What is expected:
Scan the records beneath this line for the line holding "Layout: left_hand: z" and the line holding "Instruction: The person", then transcribe exactly those two and all lines between.

Data listing:
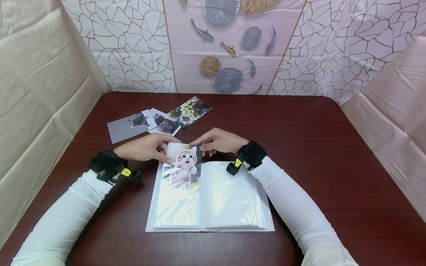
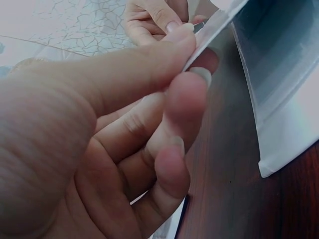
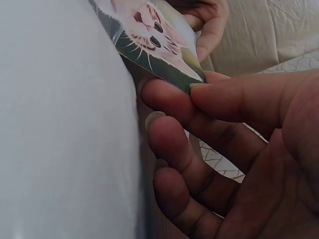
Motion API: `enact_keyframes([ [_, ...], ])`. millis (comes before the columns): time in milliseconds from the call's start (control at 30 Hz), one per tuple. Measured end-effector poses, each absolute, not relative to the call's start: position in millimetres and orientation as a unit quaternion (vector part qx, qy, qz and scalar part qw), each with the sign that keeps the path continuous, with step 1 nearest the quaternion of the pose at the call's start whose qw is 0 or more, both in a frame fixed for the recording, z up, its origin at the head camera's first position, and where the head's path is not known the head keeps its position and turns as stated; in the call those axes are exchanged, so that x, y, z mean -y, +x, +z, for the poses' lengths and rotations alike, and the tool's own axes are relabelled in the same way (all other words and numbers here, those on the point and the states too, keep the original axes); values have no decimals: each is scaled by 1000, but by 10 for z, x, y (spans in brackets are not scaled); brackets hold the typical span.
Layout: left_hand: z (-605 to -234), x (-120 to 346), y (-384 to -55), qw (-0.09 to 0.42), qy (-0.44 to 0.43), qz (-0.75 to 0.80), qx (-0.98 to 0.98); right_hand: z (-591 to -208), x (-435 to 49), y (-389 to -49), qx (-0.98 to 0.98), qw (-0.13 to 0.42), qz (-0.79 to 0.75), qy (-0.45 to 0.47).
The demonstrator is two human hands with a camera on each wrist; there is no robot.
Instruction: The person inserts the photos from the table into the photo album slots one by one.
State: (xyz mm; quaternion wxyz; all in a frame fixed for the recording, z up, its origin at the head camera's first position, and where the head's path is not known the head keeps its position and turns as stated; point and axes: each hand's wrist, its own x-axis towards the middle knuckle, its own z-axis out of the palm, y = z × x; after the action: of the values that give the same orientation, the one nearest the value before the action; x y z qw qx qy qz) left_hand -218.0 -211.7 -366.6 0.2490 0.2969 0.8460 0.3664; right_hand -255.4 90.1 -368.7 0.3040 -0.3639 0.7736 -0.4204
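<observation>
An open photo album [image 1: 229, 207] with clear plastic pockets lies on the table. A kitten photo [image 1: 186, 162] is partly inside the left page's pocket, its top end sticking out past the page. My left hand [image 1: 149, 147] pinches the photo's left edge near the top, thumb on one face and fingers behind, as the left wrist view shows. At the top right corner, my right hand [image 1: 221, 141] pinches the photo between thumb and index finger [image 3: 169, 99]. The other fingers of the right hand curl beside the album page [image 3: 65, 129].
Beyond the left hand lie a grey cat photo [image 1: 121, 127], another cat photo [image 1: 166, 125] overlapping it, and a green plant photo [image 1: 189, 111]. The dark red-brown table [image 1: 316, 147] extends to both sides. Patterned cloth [image 1: 133, 44] hangs behind it.
</observation>
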Motion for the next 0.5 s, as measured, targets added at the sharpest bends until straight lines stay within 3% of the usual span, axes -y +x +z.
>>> enact_keyframes([
  [500,-3680,2120,-2177,262,299,378,-836,-3676,-888,-2553,-772,316,-408,-371],
])
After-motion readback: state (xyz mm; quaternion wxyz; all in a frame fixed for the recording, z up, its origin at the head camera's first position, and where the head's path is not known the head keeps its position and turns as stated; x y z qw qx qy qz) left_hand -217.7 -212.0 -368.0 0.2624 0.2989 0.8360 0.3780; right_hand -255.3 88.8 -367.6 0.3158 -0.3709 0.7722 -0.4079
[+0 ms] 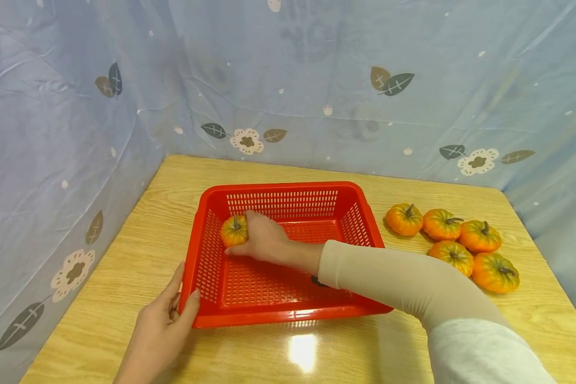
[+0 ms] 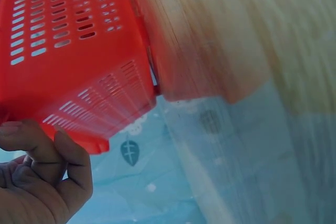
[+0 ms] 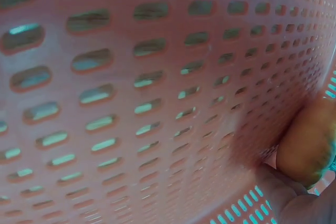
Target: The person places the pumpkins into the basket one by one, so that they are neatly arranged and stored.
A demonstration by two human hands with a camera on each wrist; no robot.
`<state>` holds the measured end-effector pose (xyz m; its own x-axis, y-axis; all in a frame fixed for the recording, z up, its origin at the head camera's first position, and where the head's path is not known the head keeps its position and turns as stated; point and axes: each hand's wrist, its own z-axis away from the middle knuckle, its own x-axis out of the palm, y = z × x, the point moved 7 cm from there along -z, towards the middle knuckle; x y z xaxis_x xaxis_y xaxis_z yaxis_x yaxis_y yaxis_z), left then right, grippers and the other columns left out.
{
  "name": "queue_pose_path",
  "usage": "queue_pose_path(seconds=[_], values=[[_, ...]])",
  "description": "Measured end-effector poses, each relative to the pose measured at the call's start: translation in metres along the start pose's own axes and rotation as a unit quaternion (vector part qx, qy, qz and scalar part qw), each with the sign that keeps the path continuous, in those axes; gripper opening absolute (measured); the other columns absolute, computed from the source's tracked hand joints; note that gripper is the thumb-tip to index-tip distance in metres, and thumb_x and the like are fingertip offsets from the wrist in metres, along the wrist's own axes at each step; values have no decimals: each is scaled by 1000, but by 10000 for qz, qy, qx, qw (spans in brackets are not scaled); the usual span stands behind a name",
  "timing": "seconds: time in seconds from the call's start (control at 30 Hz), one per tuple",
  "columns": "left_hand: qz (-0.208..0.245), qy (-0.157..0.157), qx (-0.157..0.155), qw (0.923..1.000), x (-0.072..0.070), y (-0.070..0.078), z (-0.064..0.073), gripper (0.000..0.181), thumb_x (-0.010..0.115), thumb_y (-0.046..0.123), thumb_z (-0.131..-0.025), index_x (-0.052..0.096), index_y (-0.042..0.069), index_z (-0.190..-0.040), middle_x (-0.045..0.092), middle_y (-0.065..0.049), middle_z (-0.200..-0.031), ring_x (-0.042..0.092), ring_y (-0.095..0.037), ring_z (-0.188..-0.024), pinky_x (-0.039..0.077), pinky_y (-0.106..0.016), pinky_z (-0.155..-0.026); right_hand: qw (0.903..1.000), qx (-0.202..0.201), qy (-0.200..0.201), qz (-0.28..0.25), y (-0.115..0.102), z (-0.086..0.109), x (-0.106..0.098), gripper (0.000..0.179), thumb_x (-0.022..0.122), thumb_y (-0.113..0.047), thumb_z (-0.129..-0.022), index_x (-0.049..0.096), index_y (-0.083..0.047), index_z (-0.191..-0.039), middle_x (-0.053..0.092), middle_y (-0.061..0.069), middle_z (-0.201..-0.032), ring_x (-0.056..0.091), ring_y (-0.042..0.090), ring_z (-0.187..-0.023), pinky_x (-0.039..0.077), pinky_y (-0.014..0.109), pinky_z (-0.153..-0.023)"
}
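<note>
A red plastic basket [image 1: 293, 318] with slotted walls stands on the wooden table. My left hand [image 1: 165, 317] grips its near left corner, with the thumb over the rim; in the left wrist view the curled fingers [image 2: 76, 163] sit at the rim. Inside the basket, at its left end, my right hand [image 1: 264, 237] holds a small orange pumpkin [image 1: 233, 231] with a brown stem. The right wrist view shows the pumpkin [image 3: 307, 145] close to the slotted wall, with part of the thumb against it.
To the right of the basket lie several more small pumpkins [image 1: 453, 256] in a loose group on the table [image 1: 528, 213]. A blue patterned cloth [image 1: 317, 80] hangs behind the table and along its sides. My right forearm crosses the basket's right rim.
</note>
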<state>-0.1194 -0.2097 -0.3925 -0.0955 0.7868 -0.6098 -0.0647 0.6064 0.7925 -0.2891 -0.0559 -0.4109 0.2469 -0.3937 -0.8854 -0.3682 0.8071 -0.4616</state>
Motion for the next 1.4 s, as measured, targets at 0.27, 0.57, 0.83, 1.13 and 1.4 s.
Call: queue_pose_path(seconds=[0.27,0.57,0.83,1.13,1.4], values=[[35,104,71,9999,-1,-1,3,66,61,26,-104,30,5,-159,72,-19,-114,66,-8,-72,48,-27,-48,9999,-71,-129,69,-3,3,3,89,82,-64,-75,49,-6,-133,57,1,-108,60,15,-91,55,32,-72],[49,234,314,9992,1,2,0,64,61,22,-104,33,4,-158,74,-9,-92,48,-7,-50,41,-26,-42,9990,-169,186,366,-3,8,-33,106,76,-71,-76,42,0,-147,60,9,-129,62,20,-106,57,37,-77],[-77,245,179,9995,1,1,1,65,61,23,-104,31,5,-159,66,-2,-77,43,-6,-49,41,-26,-42,9979,-211,584,-157,-10,23,-89,101,72,-66,-84,36,-3,-155,45,12,-154,50,28,-133,50,44,-98],[-166,300,263,9991,0,1,1,64,62,21,-103,33,6,-158,68,-4,-82,43,-6,-50,40,-25,-42,9830,218,1432,-1131,25,49,-168,89,67,-62,-91,35,-10,-156,43,7,-155,47,27,-135,42,43,-107],[-235,291,309,9988,0,1,1,64,61,24,-104,33,5,-158,64,-1,-74,43,-6,-50,40,-25,-42,9487,943,2530,-1643,92,85,-233,88,64,-61,-92,33,-8,-157,39,6,-158,34,21,-146,30,42,-116]])
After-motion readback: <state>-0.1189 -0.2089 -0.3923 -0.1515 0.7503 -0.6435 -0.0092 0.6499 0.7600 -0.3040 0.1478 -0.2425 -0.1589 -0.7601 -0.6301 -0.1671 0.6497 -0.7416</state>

Reply to the exercise:
Layout: left_hand: z (-605 to -234), x (-120 to 346), y (-384 to -55), qw (-0.09 to 0.42), qy (-0.44 to 0.43), qz (-0.75 to 0.80), qx (-0.98 to 0.98); right_hand: z (-591 to -208), x (-435 to 49), y (-389 to -49), qx (-0.98 to 0.98), qw (-0.13 to 0.42), qz (-0.79 to 0.75), qy (-0.45 to 0.47).
The demonstrator is two human hands with a camera on each wrist; there is no robot.
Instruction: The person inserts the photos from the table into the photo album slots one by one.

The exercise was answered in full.